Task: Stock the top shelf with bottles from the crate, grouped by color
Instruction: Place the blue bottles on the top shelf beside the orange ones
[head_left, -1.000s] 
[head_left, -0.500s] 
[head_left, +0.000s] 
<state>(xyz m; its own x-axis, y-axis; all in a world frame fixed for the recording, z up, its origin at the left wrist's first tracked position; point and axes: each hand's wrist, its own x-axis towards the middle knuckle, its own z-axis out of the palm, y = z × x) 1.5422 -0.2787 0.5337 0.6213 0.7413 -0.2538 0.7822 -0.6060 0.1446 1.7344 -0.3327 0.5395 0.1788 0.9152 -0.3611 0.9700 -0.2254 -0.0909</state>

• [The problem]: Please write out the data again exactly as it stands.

• [Your solution]:
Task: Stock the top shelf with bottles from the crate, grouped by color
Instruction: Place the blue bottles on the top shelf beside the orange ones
[head_left, -1.000s] 
[head_left, -0.500s] 
[head_left, +0.000s] 
<state>(xyz m; its own x-axis, y-axis; all in a world frame fixed for the recording, z up, its origin at the left wrist's first tracked position; point and axes: each hand's wrist, its own x-axis towards the middle knuckle, its own z-axis out of the palm, y = z × x) 1.5422 -0.2787 0.5337 0.6213 0.7413 -0.2538 0.7822 -0.6060 0.1446 1.7344 -0.3327 0.5395 0.1788 0.9152 -0.3611 0.9700 -0.2254 -0.0909</state>

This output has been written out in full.